Considerações Finais
Em face disso, quando refletimos sobre a análise de um processo de dramaturgia
que envolve metodologias de criação corpóreo‐vocais dos atores, não estamos nos
propondo apenas a avaliar peculiaridades técnicas dos processos de preparo desses
artistas para o evento teatral. Mas, partimos dessas reflexões para compreender como
esses momentos podem nos fornecer subsídios que fomentem a discussão de como se
processam as escritas corporais e vocais em nossas relações sociais de um modo geral e,
para além disso, em como os corpos e vozes são tratados nas relações entre professores
e alunos.
Essas reflexões ainda estão em seu processo inicial tendo em vista que fazem
parte de um projeto de tese de doutoramento que está sendo desenvolvido.

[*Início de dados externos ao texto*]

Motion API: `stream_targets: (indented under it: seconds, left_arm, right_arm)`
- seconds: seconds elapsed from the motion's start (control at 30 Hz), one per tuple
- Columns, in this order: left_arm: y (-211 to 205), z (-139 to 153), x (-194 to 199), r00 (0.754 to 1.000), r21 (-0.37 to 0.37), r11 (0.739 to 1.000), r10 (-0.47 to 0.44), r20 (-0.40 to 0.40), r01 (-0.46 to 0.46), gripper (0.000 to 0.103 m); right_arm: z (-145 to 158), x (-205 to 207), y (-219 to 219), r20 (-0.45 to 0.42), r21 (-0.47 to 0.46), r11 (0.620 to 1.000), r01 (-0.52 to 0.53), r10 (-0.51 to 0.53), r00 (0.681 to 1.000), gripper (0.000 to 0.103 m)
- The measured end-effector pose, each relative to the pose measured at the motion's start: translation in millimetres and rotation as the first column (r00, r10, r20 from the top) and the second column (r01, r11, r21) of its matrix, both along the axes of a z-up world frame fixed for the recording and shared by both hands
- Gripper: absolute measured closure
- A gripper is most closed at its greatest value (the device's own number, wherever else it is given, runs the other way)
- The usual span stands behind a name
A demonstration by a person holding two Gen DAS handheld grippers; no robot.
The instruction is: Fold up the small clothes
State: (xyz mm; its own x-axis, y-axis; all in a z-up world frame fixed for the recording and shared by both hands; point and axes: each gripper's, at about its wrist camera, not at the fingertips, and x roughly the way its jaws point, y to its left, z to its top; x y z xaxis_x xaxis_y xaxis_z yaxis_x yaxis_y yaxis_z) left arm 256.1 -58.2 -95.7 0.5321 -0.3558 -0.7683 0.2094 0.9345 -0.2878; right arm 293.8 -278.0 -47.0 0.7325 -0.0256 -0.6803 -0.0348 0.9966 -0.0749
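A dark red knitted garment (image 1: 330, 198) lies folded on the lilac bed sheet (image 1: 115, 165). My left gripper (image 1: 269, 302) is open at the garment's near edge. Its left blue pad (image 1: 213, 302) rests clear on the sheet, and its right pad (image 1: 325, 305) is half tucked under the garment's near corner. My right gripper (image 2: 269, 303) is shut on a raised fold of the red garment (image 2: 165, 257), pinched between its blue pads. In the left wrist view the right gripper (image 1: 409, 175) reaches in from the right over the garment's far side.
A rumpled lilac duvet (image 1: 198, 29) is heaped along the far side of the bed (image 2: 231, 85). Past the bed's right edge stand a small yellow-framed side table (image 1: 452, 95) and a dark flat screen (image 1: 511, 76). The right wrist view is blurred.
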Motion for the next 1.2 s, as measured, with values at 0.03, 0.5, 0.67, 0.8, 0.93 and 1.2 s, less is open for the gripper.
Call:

Mas, não
apenas as especificidades das questões desse projeto de tese, assim como também as
outras atividades desenvolvidas pelo NALS se propõem a trazer as artes em todas as suas
estéticas e hibridizações como palco para o fomento de reflexões sobre questões sociais
e educativas, trazendo os diferentes sujeitos, referenciais, conceitos e ações para um
mesmo ponto de encontro, onde os debates e interlocuções se tornam possíveis.